Music critics laughed away the party music of the 70s some time ago, but the groove persists at the bottom of the ocean, where the disco clam employs its own version of the strobe light and disco ball.

The funky-looking disco clam -- formally Ctenoides ales -- is quite a sight, with its bright orange coloring and groovy tentacles. But what makes the creature truly unique is the electric-like light that lines the clam's lips.

Previously scientists assumed the light was a form of bioluminescence -- a technique used by other animals, such as anglerfish or fireflies, whereby light energy is released via chemical reaction.

But new research by Lindsey Dougherty, a graduate student at the University of California, Berkeley, has shown the disco clam to employ a fine line of silica micro-structures to reflect underwater light.

Using an electron microscope and other precise imaging instruments, Dougherty was able to show exactly how the disco clam's lips keep the party going. On one side is a perfect line of microscopic balls of silica, like sequins. Silica is the primary element in glass and quartz.

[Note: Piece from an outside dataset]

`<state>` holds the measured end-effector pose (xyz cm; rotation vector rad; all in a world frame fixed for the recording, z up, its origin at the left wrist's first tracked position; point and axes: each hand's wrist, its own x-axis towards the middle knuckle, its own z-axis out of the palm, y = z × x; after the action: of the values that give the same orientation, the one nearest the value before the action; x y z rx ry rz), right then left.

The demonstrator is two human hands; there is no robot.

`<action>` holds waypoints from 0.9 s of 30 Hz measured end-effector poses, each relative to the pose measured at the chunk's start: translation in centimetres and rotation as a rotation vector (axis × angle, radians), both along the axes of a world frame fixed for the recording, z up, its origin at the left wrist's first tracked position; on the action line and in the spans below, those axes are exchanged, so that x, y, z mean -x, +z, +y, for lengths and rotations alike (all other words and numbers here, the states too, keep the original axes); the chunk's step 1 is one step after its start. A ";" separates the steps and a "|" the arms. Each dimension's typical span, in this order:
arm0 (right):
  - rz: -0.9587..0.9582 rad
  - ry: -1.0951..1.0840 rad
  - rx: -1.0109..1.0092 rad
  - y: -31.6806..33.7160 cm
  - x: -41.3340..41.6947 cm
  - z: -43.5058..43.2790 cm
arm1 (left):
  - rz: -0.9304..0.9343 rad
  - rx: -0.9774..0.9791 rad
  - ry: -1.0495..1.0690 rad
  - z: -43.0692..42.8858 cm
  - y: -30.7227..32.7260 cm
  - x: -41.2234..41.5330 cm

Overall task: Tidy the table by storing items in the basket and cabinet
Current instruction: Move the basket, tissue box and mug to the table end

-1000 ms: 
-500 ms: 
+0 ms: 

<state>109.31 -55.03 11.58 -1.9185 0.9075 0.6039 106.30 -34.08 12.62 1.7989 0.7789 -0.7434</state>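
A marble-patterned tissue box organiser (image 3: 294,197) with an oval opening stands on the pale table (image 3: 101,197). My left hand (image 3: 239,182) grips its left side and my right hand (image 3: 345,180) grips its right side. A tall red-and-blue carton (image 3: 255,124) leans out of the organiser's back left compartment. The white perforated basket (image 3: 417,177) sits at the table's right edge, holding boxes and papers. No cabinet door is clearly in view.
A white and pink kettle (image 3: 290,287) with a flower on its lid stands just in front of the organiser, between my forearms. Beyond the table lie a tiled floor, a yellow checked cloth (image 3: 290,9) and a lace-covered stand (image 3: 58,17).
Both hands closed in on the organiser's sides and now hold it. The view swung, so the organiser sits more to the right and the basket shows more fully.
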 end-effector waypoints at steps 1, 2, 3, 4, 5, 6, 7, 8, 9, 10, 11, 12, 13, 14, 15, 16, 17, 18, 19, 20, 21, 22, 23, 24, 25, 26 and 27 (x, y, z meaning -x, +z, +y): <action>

"They're almost ideal reflectors in blue-green water environments," said Dougherty, of the sequin-like silica balls.

On the other side of the clam's lips is dark red. Because the wavelengths of red light rarely penetrate far below the surface, the other side of the clam's lips reflect little to no light -- whereas the silica side is perfectly designed to reflect the blue-green wavelengths.

For Dougherty, who's on her way to a Ph.D. at Berkley, the research and subsequent study -- published this week in the Journal of the Royal Society Interface -- is a childhood dream realized.

"I've dived with humpback whales and great white sharks," said Dougherty. "But when I saw the disco clam, I was enamored. I said then, 'I'm going to do a Ph.D. on the disco clam.'"

Disco clams can be found throughout the South Pacific, from Australia to Indonesia, in water 10 to 160 feet deep.

And more than just a mesmerizing sight, the clams' light-reflecting tricks could be adapted for the real world -- possibly as a technique for creating more efficient lighting in dim settings.